Written by David Bardan, SVP, Head of Healthcare & GovTech
A Growing Gap in Provider Identity Assurance
On April 22, 2026, CMS announced a coordinated 50-state audit of Medicaid provider oversight. While this isn’t a new regulation, it reinforces a clear expectation: states need to strengthen how they verify providers, maintain accurate records, and protect against fraud, waste, and abuse.
At the center of that expectation is a fundamental issue: many systems still lack a reliable way to confirm who is actually in their provider network.
For years, provider verification has been treated as a compliance step—completed during enrollment and revisited only when necessary. That approach worked in a simpler environment, but it doesn’t usually hold up against today’s risks, where identity is directly tied to how programs prevent fraud and manage access.
The Limits of Traditional Approaches
The nature of fraud has changed; it is no longer limited to bad data or isolated bad actors. Today’s threats include stolen credentials, synthetic identities, and coordinated attempts to exploit gaps across systems.
Meanwhile, most verification processes still rely on manual review, document-only checks, and point-in-time validation. These approaches may appear rigorous, but they leave meaningful gaps—especially as identity data becomes easier to steal, replicate, and manipulate. And when identity is treated as a static record rather than something that must be continuously validated, those gaps persist.
Addressing these gaps requires a shift in how identity is handled.
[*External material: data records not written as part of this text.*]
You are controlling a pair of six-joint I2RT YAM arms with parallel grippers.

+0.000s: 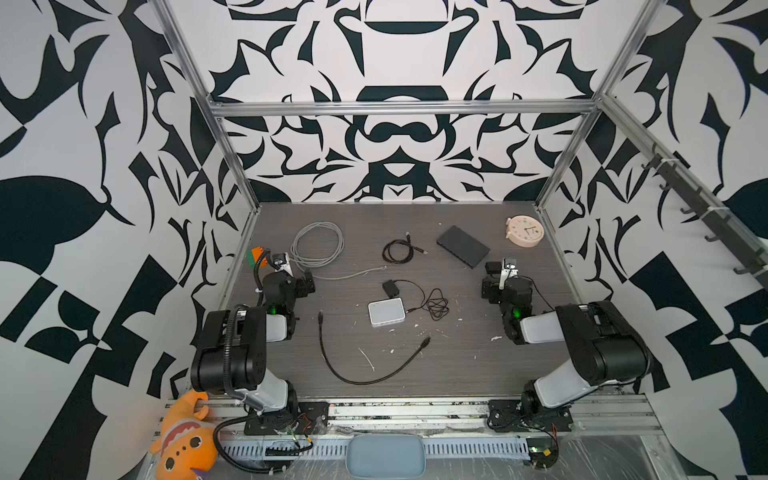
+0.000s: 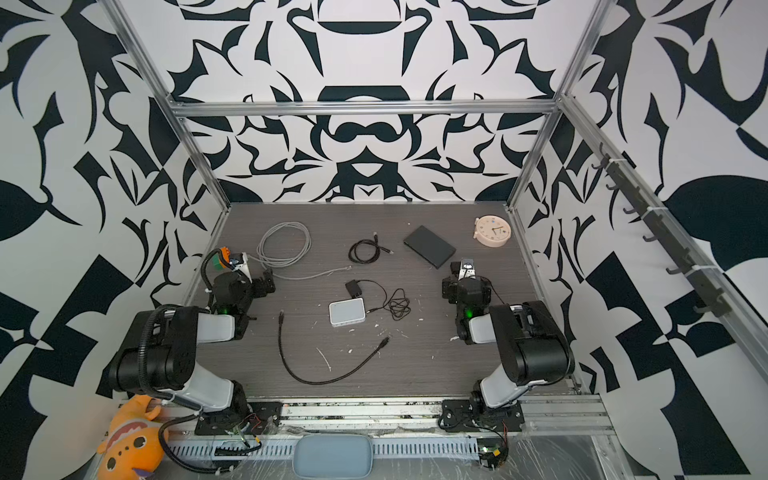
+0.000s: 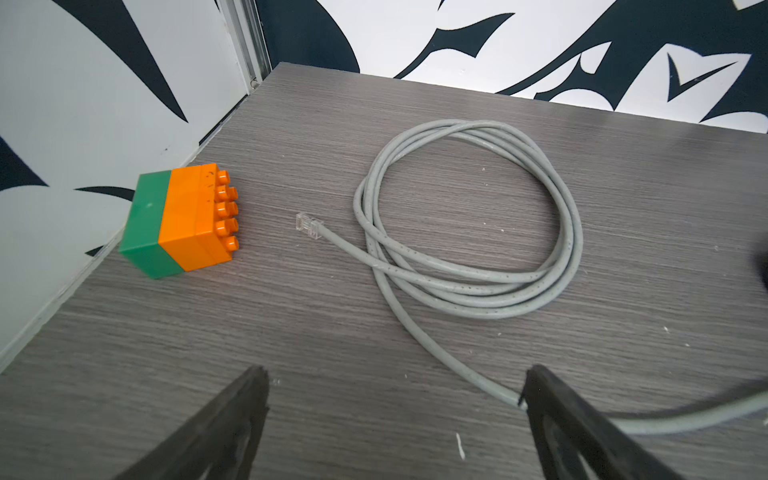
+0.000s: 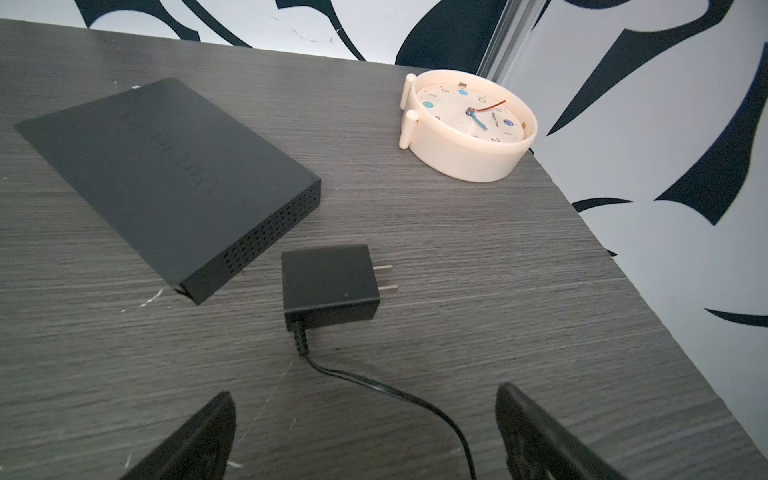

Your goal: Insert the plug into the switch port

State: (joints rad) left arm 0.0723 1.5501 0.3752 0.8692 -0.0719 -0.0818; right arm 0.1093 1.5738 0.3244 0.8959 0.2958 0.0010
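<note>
Tabletop (image 1: 457, 365) holds clock (image 1: 525, 231), toy brick (image 3: 183, 220), grey cable (image 1: 318, 245) beyond white switch (image 1: 386, 311).

Left arm (image 1: 232, 353), 8 o'clock in a top view: bulky black joint housings, pale grey links (image 1: 272, 392), green status light (image 1: 272, 309) glowing near wrist. Ribbed black conduit (image 1: 227, 357) looping off it; red and black wires (image 1: 306, 424) at black base plate (image 1: 316, 413). Right arm (image 1: 602, 353), 4 o'clock: same black-and-grey build, second green light (image 1: 516, 312), thin black cable (image 1: 542, 297), white camera bracket (image 1: 505, 278). Left gripper (image 3: 397, 370) fingers (image 3: 232, 419): matte black, tapered to blunt tips. Right gripper (image 4: 365, 390) fingers (image 4: 195, 440) match.
</note>
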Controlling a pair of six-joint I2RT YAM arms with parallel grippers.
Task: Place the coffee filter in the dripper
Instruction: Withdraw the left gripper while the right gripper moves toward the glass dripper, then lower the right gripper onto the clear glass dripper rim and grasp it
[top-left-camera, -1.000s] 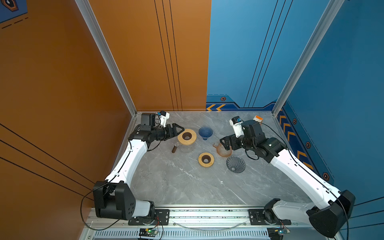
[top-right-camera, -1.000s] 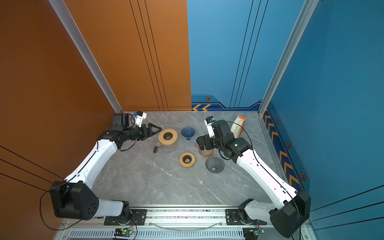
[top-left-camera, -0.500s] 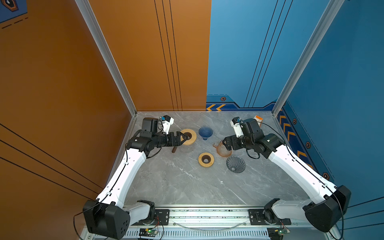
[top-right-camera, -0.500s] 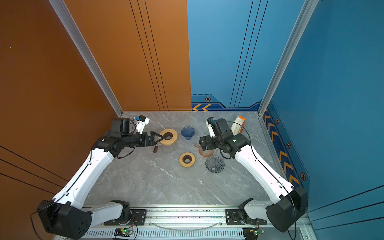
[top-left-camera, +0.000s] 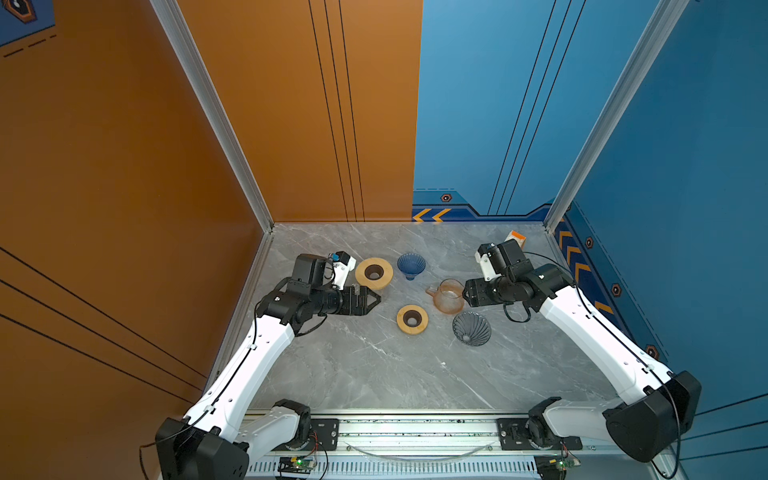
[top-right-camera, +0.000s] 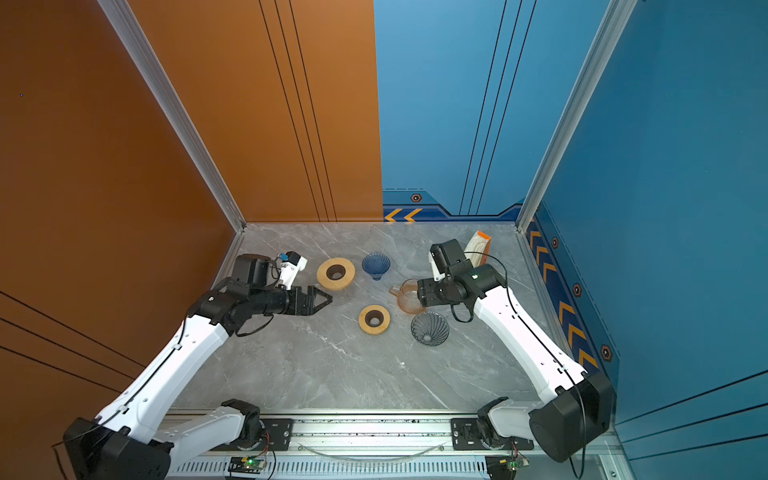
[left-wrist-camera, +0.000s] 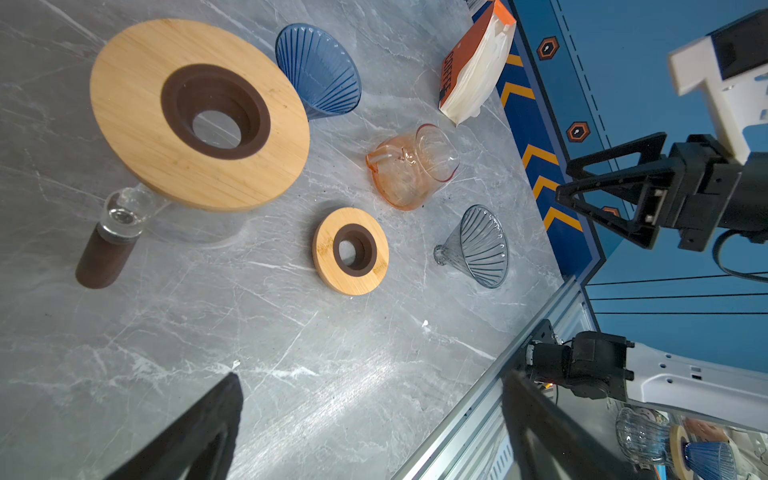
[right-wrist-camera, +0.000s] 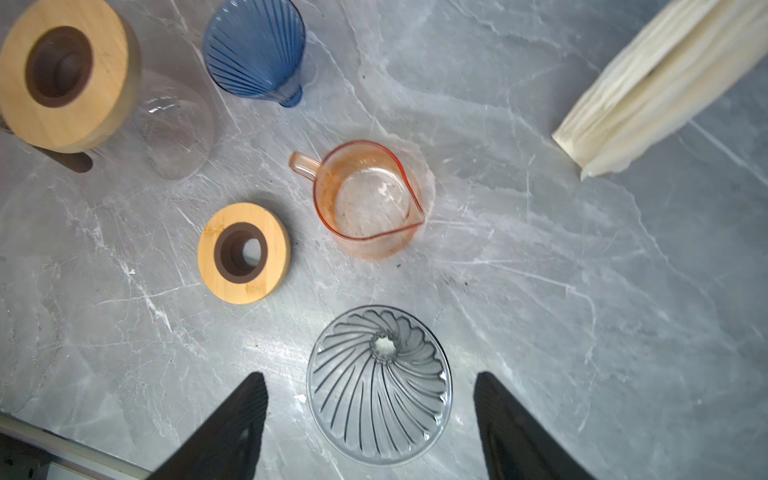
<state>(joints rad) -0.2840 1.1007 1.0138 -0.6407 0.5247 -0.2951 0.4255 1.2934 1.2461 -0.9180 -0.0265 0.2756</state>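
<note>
Black and spread wide, the right claw (right-wrist-camera: 365, 379) hangs empty above the surface (right-wrist-camera: 540, 291), its fingers framing the grey dripper (right-wrist-camera: 379, 384) below. The orange jug (right-wrist-camera: 370, 199) stands just beyond. The left claw (top-left-camera: 374, 298) is likewise released and holds nothing, low beside the big wooden ring (top-left-camera: 374, 273) that sits on a glass carafe (right-wrist-camera: 174, 129). The filters (left-wrist-camera: 482, 72) are all in their pack (left-wrist-camera: 454, 64), which leans in the far right corner, well apart from both claws and both drippers. None has been drawn out.

Several things could go wrong, as I judge it. The right claw is aimed at glassware, not paper, so closing here would take the dripper or knock the jug just beside it. The filters are thin and tightly stacked, so a pinch at the open edge may lift several at once or drag the whole pack over. The grey dripper and the blue dripper (top-left-camera: 411, 266) both seem to lie tilted rather than mouth-up on a ring. A filter dropped into a tipped cone would likely slide out, and pressing it in could roll the glass. The small ring (top-left-camera: 412, 319) lies bare between them, so nothing steadies either cone. Which dripper is meant I cannot tell.
</note>
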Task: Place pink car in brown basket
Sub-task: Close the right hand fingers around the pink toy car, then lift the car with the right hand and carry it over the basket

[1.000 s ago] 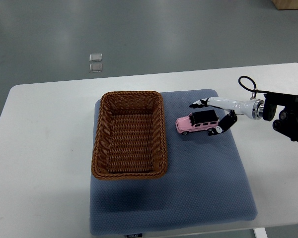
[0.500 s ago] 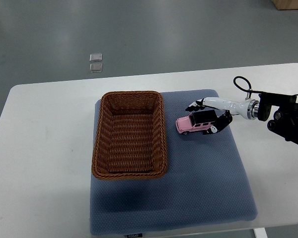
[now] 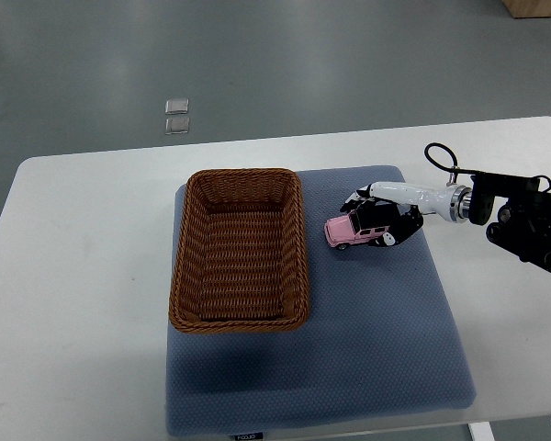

This is what CMS is signaling: strengthening program integrity means moving identity earlier in the process and treating it as a core part of how systems operate—not just something checked after the fact.
The State-Level Reality
For state agencies, the challenge isn’t simply adding more verification. It’s strengthening security while maintaining seamless access for providers.
That balance is difficult with existing systems—many of which are fragmented across agencies and vendors, dependent on manual processes, and difficult to scale across large provider populations. Data inconsistencies and duplicate records are common, and maintaining accuracy over time requires significant effort.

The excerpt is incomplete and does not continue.